YOUR GOAL:
Could you repeat the entries below exactly, but only from the line with "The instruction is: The" through the line with "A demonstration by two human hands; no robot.", and without any picture?
======== DATA FOR REVIEW ========
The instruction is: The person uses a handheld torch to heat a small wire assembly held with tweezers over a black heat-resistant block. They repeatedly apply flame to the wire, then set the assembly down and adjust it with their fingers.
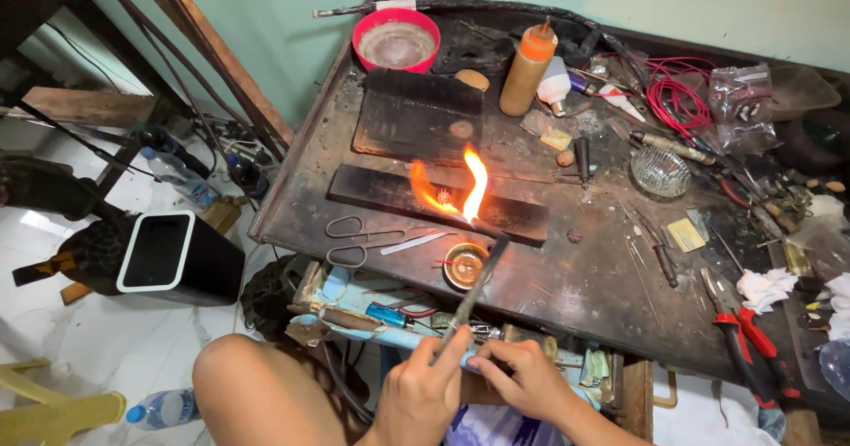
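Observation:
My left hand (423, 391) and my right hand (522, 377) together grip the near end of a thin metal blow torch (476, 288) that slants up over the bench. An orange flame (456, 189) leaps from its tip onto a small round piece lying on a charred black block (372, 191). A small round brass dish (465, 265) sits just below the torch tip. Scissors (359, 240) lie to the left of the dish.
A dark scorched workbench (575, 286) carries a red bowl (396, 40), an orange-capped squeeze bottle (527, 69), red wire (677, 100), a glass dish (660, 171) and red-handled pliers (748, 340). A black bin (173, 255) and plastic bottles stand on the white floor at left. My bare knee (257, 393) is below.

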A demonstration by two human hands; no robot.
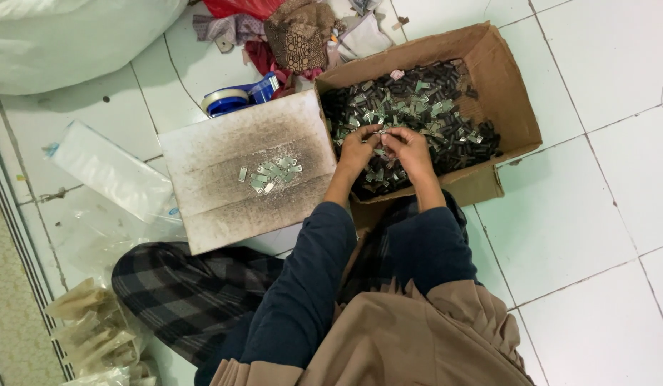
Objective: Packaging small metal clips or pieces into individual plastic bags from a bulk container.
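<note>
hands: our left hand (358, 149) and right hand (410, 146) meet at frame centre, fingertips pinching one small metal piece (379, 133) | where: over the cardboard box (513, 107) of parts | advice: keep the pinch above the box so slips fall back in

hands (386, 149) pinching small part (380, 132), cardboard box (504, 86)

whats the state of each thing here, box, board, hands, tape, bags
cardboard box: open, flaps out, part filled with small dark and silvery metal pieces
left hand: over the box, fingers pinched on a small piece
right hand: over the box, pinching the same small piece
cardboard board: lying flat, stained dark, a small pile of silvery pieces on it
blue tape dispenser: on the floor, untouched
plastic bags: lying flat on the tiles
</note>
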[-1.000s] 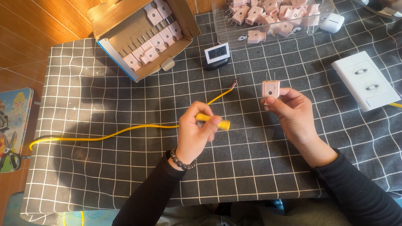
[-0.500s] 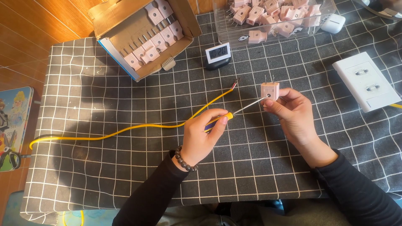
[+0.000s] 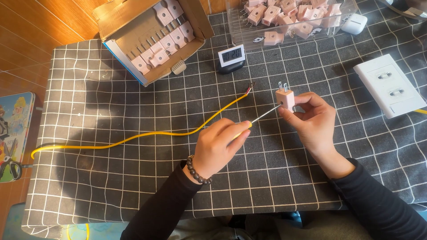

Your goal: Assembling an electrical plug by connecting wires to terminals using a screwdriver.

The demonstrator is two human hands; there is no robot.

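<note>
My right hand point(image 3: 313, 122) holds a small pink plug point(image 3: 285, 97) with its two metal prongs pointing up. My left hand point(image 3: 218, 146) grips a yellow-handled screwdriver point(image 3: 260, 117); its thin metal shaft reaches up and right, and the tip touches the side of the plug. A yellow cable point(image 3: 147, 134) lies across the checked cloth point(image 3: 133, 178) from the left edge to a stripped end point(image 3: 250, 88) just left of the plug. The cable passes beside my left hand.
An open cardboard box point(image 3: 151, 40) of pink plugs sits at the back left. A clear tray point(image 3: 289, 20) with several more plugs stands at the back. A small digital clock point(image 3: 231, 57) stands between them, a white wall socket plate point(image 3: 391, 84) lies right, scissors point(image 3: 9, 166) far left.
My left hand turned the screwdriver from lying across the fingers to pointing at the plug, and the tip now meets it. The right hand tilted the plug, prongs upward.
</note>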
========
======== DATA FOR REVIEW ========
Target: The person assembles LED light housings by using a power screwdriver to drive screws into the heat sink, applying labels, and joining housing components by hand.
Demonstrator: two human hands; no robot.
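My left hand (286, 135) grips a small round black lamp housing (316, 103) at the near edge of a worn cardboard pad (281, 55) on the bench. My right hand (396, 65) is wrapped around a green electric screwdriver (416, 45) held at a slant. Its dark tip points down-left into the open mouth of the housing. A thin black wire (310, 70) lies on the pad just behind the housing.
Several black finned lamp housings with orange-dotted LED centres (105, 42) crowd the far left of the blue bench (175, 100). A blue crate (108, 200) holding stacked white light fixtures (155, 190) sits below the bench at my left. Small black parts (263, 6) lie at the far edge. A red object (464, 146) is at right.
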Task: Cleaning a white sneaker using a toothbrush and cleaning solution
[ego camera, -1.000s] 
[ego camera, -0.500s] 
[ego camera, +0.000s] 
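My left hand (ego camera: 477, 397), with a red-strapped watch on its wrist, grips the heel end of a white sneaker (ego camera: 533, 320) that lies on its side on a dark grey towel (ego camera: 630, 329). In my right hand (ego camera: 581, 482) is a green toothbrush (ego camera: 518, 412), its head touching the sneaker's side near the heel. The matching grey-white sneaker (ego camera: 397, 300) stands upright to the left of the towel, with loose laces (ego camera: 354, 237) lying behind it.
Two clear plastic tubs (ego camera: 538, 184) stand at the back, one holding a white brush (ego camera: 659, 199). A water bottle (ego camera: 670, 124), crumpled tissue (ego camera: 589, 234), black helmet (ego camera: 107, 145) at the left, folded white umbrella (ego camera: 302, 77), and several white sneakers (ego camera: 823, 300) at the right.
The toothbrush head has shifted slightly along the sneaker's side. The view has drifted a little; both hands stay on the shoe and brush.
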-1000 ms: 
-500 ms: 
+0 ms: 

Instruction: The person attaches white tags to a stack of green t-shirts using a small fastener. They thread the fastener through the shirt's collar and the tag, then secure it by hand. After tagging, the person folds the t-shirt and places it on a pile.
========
ANSWER BOX:
The instruction is: The person uses a handheld torch to heat a small wire assembly held with tweezers over a black heat-resistant block. They repeatedly apply flame to the wire, then set the assembly down and adjust it with their fingers.
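Observation:
My left hand (423, 391) and my right hand (522, 377) together grip the near end of a thin metal blow torch (476, 288) that slants up over the bench. An orange flame (456, 189) leaps from its tip onto a small round piece lying on a charred black block (372, 191). A small round brass dish (465, 265) sits just below the torch tip. Scissors (359, 240) lie to the left of the dish.
A dark scorched workbench (575, 286) carries a red bowl (396, 40), an orange-capped squeeze bottle (527, 69), red wire (677, 100), a glass dish (660, 171) and red-handled pliers (748, 340). A black bin (173, 255) and plastic bottles stand on the white floor at left. My bare knee (257, 393) is below.
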
A demonstration by two human hands; no robot.

The output is finished, and nothing else is needed.